## REQUIRED ACTION
Every line below that mentions the word "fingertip" should be copied out.

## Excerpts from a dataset
────────────────

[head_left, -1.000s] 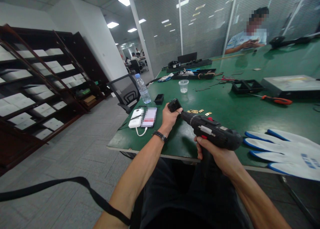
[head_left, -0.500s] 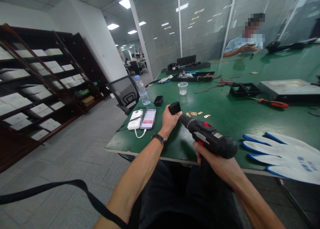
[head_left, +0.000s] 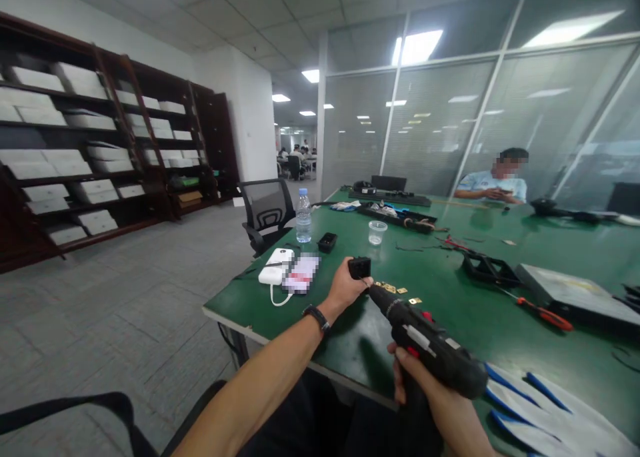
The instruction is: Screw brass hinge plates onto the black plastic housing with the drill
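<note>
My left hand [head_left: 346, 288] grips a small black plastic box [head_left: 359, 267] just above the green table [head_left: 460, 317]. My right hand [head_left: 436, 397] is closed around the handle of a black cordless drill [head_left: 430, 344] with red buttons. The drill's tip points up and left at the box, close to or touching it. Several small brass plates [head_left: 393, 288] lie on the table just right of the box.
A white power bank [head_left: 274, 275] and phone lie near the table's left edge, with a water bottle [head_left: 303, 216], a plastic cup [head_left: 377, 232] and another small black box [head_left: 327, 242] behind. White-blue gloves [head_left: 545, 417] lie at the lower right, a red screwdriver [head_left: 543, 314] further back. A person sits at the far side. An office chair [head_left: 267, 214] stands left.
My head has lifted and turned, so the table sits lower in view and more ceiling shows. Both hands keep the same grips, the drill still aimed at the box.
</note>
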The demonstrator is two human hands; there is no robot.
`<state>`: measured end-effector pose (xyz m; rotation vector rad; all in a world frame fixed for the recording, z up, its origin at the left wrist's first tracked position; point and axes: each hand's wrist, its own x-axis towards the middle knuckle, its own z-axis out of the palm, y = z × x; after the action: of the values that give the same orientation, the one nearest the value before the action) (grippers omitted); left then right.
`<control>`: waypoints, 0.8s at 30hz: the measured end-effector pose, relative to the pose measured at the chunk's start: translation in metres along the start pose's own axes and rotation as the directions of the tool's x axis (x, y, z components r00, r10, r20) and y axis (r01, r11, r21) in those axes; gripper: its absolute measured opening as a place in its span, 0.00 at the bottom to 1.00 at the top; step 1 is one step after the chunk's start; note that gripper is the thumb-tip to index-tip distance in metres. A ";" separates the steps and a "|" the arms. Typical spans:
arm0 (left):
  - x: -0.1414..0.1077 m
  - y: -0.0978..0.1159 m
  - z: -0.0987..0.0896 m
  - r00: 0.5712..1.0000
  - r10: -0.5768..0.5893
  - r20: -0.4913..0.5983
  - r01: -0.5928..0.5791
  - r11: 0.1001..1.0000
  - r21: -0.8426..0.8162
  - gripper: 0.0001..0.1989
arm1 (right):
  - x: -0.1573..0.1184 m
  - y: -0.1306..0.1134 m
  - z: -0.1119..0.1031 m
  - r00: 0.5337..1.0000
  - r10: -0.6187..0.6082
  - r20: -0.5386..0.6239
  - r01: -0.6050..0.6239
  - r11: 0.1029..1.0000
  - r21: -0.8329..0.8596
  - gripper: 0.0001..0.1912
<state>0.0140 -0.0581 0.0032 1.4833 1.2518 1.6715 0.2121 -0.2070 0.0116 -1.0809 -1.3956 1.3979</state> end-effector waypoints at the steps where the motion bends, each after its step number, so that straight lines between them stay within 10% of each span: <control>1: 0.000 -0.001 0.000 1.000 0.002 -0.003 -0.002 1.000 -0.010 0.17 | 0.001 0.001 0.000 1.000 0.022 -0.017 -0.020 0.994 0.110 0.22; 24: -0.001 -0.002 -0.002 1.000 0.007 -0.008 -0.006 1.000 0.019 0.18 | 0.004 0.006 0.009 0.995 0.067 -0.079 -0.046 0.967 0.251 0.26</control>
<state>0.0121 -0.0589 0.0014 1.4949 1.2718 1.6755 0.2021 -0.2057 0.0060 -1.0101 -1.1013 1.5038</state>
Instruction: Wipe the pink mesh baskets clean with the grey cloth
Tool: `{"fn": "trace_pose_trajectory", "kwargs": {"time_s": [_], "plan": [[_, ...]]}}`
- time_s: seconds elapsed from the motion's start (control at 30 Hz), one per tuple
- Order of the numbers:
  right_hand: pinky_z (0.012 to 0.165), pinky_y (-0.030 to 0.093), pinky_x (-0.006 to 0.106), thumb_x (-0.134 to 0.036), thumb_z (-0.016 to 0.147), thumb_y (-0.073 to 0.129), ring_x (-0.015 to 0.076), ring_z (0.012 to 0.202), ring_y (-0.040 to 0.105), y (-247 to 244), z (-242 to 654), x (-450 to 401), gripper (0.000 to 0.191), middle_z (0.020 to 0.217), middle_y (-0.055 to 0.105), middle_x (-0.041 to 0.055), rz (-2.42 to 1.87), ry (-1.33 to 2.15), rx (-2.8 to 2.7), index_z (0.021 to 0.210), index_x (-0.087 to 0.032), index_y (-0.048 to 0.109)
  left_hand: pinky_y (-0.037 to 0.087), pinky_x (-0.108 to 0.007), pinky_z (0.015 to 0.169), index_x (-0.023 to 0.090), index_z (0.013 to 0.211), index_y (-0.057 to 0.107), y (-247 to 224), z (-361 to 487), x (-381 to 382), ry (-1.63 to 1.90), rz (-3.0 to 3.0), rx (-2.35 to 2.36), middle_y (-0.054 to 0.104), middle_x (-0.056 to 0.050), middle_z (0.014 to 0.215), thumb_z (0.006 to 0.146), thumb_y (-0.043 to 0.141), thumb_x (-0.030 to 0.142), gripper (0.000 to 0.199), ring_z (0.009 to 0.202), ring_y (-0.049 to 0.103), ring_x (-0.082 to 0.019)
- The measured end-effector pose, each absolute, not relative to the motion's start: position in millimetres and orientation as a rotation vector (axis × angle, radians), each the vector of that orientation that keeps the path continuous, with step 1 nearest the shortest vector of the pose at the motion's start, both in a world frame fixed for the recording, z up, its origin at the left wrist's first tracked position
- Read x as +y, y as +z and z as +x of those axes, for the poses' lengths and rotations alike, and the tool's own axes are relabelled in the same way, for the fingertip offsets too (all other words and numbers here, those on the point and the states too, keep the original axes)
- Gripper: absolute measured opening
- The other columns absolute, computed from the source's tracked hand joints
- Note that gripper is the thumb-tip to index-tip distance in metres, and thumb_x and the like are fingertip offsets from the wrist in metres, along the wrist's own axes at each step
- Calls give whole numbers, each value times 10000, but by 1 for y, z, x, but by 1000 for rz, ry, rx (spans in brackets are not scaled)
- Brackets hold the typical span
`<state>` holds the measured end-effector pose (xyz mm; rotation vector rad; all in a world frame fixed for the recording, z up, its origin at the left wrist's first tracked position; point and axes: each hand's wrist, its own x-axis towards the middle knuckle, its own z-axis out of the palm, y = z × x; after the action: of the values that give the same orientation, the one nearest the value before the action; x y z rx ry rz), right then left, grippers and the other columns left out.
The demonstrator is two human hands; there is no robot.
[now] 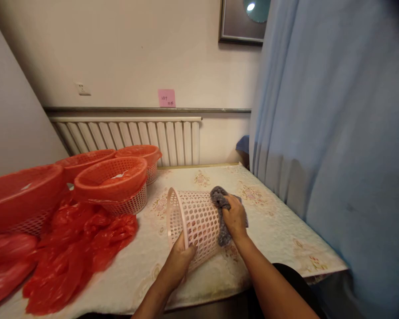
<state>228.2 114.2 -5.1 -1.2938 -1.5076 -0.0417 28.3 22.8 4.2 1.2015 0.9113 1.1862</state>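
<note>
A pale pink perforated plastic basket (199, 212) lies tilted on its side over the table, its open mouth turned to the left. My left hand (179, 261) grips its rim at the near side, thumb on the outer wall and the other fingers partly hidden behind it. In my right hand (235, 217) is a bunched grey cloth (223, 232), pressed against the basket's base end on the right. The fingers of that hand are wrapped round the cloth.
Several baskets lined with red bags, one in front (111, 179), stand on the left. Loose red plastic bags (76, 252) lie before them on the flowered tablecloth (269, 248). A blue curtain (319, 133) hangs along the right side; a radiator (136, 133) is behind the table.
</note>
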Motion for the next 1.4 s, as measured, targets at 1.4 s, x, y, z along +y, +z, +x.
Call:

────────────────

## REPLY TO THE TASK
- Read x as +y, y as +z and z as +x of those axes, for the poses' lengths and rotations alike, and the tool's own axes are relabelled in the same way, for the fingertip offsets too (all other words and numbers here, those on the point and the states too, keep the original axes)
- Note that gripper is the thumb-tip to index-tip distance in metres, and thumb_x and the like are fingertip offsets from the wrist in metres, along the wrist's own axes at each step

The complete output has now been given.